### Task to carry out
Copy every line of the data below exactly as given, except for the pictures.

--- Dataset extract Enclosed Below ---

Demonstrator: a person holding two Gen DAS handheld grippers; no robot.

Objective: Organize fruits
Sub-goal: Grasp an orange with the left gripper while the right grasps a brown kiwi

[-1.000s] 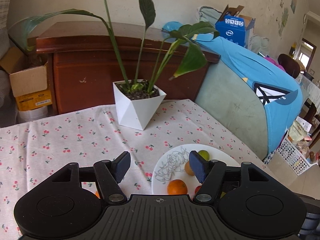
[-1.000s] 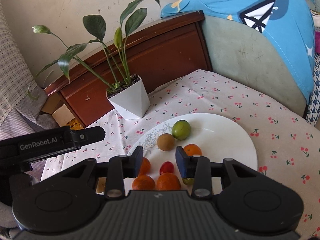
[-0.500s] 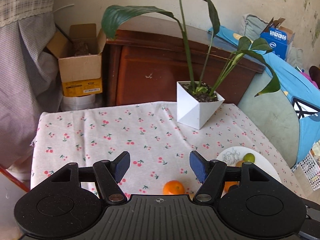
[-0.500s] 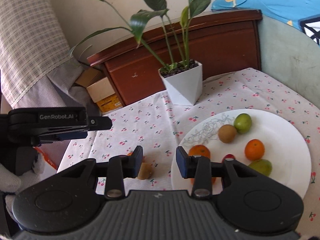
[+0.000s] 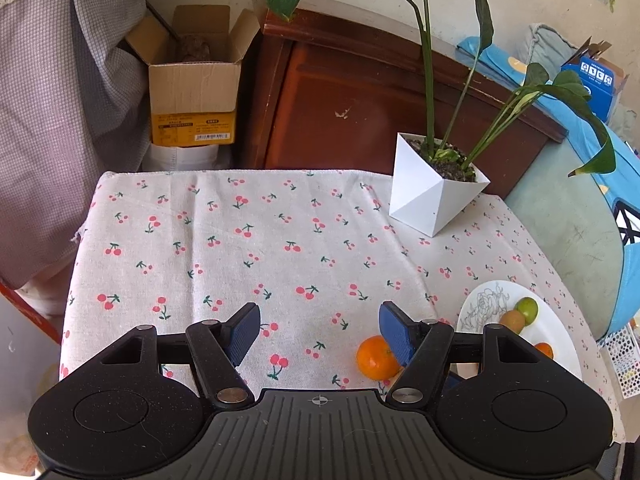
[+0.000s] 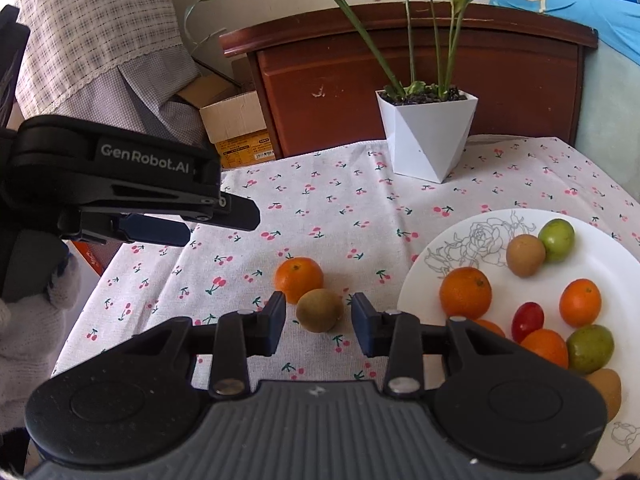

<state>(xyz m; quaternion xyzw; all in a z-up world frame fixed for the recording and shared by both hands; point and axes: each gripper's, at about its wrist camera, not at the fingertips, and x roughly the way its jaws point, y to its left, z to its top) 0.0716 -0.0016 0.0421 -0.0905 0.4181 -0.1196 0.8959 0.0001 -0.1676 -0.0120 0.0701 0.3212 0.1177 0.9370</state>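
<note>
A loose orange [image 6: 298, 277] and a brown kiwi [image 6: 319, 310] lie touching on the cherry-print cloth, left of the white plate [image 6: 608, 248]. The plate holds several fruits: oranges, green fruits, kiwis and a red tomato [image 6: 528, 320]. My right gripper [image 6: 319, 320] is open, its fingers on either side of the kiwi without touching it. My left gripper [image 5: 319, 334] is open and empty above the cloth; the loose orange [image 5: 377, 357] sits beside its right finger. The left gripper also shows in the right wrist view [image 6: 168, 216], at the left above the table.
A white faceted plant pot [image 5: 434, 196] stands at the table's back right. A wooden cabinet [image 5: 360, 96] and a cardboard box [image 5: 192, 92] are behind the table. A sofa with a blue cover [image 5: 592, 216] is on the right. The plate edge [image 5: 560, 344] is near the table's right side.
Both grippers swung left, away from the plate. The right gripper now brackets the kiwi on the cloth. The left gripper's view shifted toward the table's left part, with the loose orange by its right finger.
</note>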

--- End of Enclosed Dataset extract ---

### Task solution
Demonstrator: a person holding two Gen DAS handheld grippers; no robot.

Objective: Organize fruits
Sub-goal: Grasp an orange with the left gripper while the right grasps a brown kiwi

[-1.000s] 
[-1.000s] 
[-0.500s] 
[-0.500s] 
[+0.000s] 
[+0.000s] 

<state>(xyz m; quaternion xyzw; all in a z-up world frame fixed for the recording and shared by both hands; point and axes: each gripper's, at about its wrist camera, not at the fingertips, and x roughly the way its jaws point, y to its left, z to its top) 0.0716 -0.0016 0.0421 -0.0905 0.4181 -0.1196 0.8959 0.0001 -0.1676 -0.0120 0.0701 0.3212 0.1177 0.9370</state>
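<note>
A loose orange [image 6: 298, 277] and a brown kiwi [image 6: 319, 310] lie touching on the cherry-print cloth, left of the white plate [image 6: 608, 248]. The plate holds several fruits: oranges, green fruits, kiwis and a red tomato [image 6: 528, 320]. My right gripper [image 6: 319, 320] is open, its fingers on either side of the kiwi without touching it. My left gripper [image 5: 319, 334] is open and empty above the cloth; the loose orange [image 5: 377, 357] sits beside its right finger. The left gripper also shows in the right wrist view [image 6: 168, 216], at the left above the table.
A white faceted plant pot [image 5: 434, 196] stands at the table's back right. A wooden cabinet [image 5: 360, 96] and a cardboard box [image 5: 192, 92] are behind the table. A sofa with a blue cover [image 5: 592, 216] is on the right. The plate edge [image 5: 560, 344] is near the table's right side.
Both grippers swung left, away from the plate. The right gripper now brackets the kiwi on the cloth. The left gripper's view shifted toward the table's left part, with the loose orange by its right finger.
</note>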

Nothing else belongs in the output.